** ACTIVITY **
Show every line below where "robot" can be found.

○ ○ ○ ○ ○

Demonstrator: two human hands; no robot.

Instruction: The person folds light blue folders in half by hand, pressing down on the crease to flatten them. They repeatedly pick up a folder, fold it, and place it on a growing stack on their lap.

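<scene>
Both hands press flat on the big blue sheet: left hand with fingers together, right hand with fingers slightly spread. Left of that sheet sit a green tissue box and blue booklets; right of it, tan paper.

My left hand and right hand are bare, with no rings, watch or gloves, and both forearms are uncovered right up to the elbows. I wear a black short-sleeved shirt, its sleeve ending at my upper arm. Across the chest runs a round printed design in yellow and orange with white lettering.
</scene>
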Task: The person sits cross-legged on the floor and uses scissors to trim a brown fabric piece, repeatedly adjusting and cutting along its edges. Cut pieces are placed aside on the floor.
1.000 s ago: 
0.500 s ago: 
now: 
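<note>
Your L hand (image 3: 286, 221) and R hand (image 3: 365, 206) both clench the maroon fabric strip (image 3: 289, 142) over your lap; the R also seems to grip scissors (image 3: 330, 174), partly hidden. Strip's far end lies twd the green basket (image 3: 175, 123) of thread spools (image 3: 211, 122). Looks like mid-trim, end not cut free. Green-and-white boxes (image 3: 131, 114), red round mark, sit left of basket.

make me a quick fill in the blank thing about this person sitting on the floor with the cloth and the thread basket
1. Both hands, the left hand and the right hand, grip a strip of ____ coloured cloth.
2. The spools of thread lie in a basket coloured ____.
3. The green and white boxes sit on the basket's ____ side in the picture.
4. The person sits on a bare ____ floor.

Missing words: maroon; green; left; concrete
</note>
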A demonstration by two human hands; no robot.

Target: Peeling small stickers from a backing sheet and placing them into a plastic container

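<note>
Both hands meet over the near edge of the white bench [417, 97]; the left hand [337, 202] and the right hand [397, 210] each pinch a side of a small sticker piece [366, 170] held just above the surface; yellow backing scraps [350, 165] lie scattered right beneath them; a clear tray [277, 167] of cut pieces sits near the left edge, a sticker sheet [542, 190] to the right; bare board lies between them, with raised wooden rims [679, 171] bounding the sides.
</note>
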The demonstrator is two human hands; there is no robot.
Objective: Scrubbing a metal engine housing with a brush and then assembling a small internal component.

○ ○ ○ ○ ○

** EXERCISE RESPONSE **
Demonstrator: two human hands; no robot.
A demonstration by two human hands; no robot.
The demonstrator is two human hands; there is no robot.

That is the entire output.